Comment l’auteur évite-t-il les écueils ?

Il existe plusieurs pièges à éviter à la première personne. Comment l’autrice manœuvre-t-elle ?

D’après Orson Scott Card, la principale « raison d’être » d’un récit à la première personne est de créer une vraie personnalité : si le texte ne parvient pas à déployer un caractère et à donner vie au personnage, il n’en vaut pas la peine. Pourtant, nous avons dans ces premières pages un personnage plutôt effacé : métaphoriquement, il se tient dans l’ombre. Nous (lecteurs du monde réel) ne savons pas qui il est, ne connaissons ni son nom ni son visage. Il n’est qu’une main âgée qui tremble au-dessus d’un parchemin de qualité. Il nous le dit lui-même : sa vie n’est qu’un tissage de secrets. Je pense que c’est un « fait exprès » de la part de Robin Hobb et je pense qu’il nous est facile de l’accepter grâce aux promesses qui nous sont faites : il va tout nous dire, à nous, mais l’histoire sera longue. Pour avoir lu l’intégralité de tous les cycles de la série, mon avis est que les promesses sont tenues.

Une autre problématique de la narration à la première personne est un problème de scénarisation : le personnage ne peut raconter que les événements auxquels il a participé, et pour cela il faut absolument que le récit tourne autour de lui. Ainsi, mieux vaut d’ordinaire utiliser cette narration quand on considère que le personnage est plus important ou intéressant que l’histoire en elle-même. Ici, le narrateur l’écrit noir sur blanc sans ambages : « Aussi remets-je et remets-je encore sur le métier mon ouvrage, pour m’apercevoir sans cesse que je décris mes origines plutôt que celles de notre pays ». Rien de tel pour affronter une problématique de narration que de prendre le taureau par les cornes et c’est ce que fait Robin Hobb. Clairement ici le personnage – sous couvert de perpétuer l’histoire de son royaume – a bien conscience qu’il nous raconte surtout la sienne.

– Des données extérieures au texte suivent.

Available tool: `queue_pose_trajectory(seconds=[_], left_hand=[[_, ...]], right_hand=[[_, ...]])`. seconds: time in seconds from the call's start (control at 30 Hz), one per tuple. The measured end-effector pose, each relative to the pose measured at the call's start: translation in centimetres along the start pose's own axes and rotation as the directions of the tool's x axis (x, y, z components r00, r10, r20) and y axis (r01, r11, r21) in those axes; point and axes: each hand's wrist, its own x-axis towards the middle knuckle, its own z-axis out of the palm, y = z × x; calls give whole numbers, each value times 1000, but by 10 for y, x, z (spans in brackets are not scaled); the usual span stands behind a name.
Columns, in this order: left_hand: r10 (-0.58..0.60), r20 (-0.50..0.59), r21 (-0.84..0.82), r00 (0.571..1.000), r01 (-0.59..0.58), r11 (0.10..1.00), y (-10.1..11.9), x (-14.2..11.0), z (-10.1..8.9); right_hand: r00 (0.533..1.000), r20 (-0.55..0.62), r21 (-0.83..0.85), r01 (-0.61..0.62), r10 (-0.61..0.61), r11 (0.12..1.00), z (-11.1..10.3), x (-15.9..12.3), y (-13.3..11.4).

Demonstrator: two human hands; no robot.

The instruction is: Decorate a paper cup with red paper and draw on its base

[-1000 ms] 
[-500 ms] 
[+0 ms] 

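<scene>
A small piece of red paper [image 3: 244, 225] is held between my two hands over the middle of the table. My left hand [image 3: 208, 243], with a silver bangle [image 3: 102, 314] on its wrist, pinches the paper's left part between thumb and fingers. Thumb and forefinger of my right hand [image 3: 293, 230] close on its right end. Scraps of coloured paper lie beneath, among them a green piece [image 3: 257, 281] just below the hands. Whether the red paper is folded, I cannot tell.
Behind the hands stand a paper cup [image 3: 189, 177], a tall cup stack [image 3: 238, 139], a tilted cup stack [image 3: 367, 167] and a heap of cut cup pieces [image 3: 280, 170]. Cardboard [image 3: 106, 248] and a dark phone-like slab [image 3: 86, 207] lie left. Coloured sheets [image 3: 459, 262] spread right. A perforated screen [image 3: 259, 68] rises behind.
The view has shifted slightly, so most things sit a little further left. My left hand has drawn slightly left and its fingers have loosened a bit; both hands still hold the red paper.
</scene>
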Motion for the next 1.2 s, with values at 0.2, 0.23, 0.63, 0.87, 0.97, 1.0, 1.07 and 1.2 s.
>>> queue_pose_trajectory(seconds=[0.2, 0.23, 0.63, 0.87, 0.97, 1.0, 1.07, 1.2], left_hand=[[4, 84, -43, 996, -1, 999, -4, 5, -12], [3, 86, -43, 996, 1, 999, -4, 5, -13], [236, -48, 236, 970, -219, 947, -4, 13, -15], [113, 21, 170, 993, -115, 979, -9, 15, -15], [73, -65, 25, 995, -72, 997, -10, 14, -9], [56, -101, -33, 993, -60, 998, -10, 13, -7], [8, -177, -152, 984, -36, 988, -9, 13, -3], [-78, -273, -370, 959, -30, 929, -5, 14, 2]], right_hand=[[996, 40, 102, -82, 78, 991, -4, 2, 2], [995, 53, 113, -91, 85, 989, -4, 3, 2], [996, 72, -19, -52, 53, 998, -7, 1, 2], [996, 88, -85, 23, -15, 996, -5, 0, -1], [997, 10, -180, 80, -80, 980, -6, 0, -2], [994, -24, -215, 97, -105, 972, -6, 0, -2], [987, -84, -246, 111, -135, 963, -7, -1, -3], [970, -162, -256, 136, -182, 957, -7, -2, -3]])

Enfin, écrire à la première personne rend d’ordinaire difficile pour l’auteur la narration des moments pénibles, car il est difficile d’éviter le style mélodramatique lorsqu’on raconte ses propres douleurs. C’est, peut-être, le seul et/ou principal défaut de cette série, ce qui fait lever les yeux au ciel même les plus grands fans de la saga : Fitz-Chevalerie (je ne t’avais même pas donné son nom encore) est prompt à l’apitoiement sur lui-même. Certains passages sont un peu pénibles et on en perçoit déjà les prémisses dans ces quatre pages : oh oui il aura une vie difficile et larmoyante et il te le fait bien comprendre ! Un peu lourdement peut-être.

Pour conclure, l’usage de la première personne n’était pas la seule option de Robin Hobb pour cette série, mais elle lui a permis d’asseoir une ambiance d’autobiographie historique qui confère un vrai poids et une forte impression de réel à ces Six-Duchés. L’histoire personnelle du protagoniste est si liée à celle de son royaume que cela fonctionne très bien.

Il est d’autant plus intéressant de noter que la première personne n’est pas la narration choisie par Robin Hobb pour sa série Les Aventuriers de la Mer qui prend pourtant place dans le même univers. Peut-être étudierons-nous cette divergence dans un autre article ? Les deux séries développent deux lignes narratives différentes qui finissent par se rejoindre dans le cycle Le Fou et l’Assassin… et pourtant les narrations employées sont radicalement différentes car Hobb n’avait pas les mêmes besoins et objectifs. On en reparlera si ça t’intéresse. Moi je trouve ça très instructif.

M’enfin, ce n’est que mon avis    😉

***

Et toi, que t’évoque cet extrait ? Que penses-tu de cette narration ? Qu’as-tu à dire sur ce passage ? As-tu des questions ? Discutons-en en commentaires !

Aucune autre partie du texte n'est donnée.